Some of the wounds Republicans are going to suffer here are self-inflicted. Democrats are crafting a lot of the “freedom” argument around the abortion issue. They will claim, I think plausibly, that the battle over reproductive care started with conservative efforts to use state power in a way they usually eschew, in this case to bar abortions. Of course, they’ll leave out more recent Democratic efforts to put medical authorities at the center of our lives during the Covid-years with expanded surveillance, censorship, and vaccine mandates, since making “freedom from disease” a “core aspirational right” is part of this new re-brand. “Mind your damn business” apparently only applies to certain medical procedures, not all of them.
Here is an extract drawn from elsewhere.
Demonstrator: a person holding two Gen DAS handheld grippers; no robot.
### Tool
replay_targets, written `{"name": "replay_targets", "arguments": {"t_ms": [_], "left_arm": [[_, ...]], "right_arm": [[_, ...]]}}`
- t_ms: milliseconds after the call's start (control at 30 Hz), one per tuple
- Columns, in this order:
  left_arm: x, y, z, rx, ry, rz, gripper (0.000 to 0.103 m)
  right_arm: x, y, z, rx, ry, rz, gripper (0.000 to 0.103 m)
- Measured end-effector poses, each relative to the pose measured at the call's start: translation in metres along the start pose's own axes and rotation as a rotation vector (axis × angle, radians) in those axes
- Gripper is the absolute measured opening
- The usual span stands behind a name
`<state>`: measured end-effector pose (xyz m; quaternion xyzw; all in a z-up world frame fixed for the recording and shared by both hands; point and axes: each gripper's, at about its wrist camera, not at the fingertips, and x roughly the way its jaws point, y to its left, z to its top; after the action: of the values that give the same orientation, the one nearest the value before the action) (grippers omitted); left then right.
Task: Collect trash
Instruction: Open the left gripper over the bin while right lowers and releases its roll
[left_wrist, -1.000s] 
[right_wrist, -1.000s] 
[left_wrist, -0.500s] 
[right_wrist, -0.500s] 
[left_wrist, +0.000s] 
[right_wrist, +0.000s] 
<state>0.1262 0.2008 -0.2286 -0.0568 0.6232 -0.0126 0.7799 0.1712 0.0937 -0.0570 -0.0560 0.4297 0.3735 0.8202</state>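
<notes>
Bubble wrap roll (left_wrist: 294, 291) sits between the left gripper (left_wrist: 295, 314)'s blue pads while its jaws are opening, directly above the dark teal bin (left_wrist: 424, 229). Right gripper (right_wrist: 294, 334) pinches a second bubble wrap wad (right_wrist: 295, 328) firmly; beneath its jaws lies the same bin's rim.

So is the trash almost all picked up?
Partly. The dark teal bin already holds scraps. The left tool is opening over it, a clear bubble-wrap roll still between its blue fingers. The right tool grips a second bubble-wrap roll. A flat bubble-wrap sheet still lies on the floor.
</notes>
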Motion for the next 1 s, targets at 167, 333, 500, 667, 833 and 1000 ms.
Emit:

Articles like “Democrats Lean Into Liberty and the Language of Republicansin the New York Times use sleight of hand to get to the main idea. That piece starts with the abortion issue but moves to the concept that “government has a major role to play in promoting the public good.” I can tell you right now what “freedoms” you’ll be offered under this flag: freedom from “chaos” (more policing), freedom from “misinformation” (censorship) freedom from “want” (command economics), freedom to “love who we want” (we have that already, but this will be the rallying cry for gender-identity lunacies), freedom from “fear and intimidation” (more surveillance of domestic threats), and so on.

In a political season filled with trivialities and stupidities like “the politics of joy,” this “freedom frame” is extremely consequential, and deadly serious. This is the whole ballgame, and we’ll hear more of it all week. The Constitution has been a boon to conservatives and liberals alike for centuries because it placed the natural rights of people above those of the state. This rebrand is claiming to add new individual rights under the guise of assuming new state powers. As Walter Kirn said last night, it places a collective vision above the traditional American emphasis on the individual. It’s not a small thing, even in terms of the change in attitudes on this front within the Democratic Party. Beware the “freedom frame.”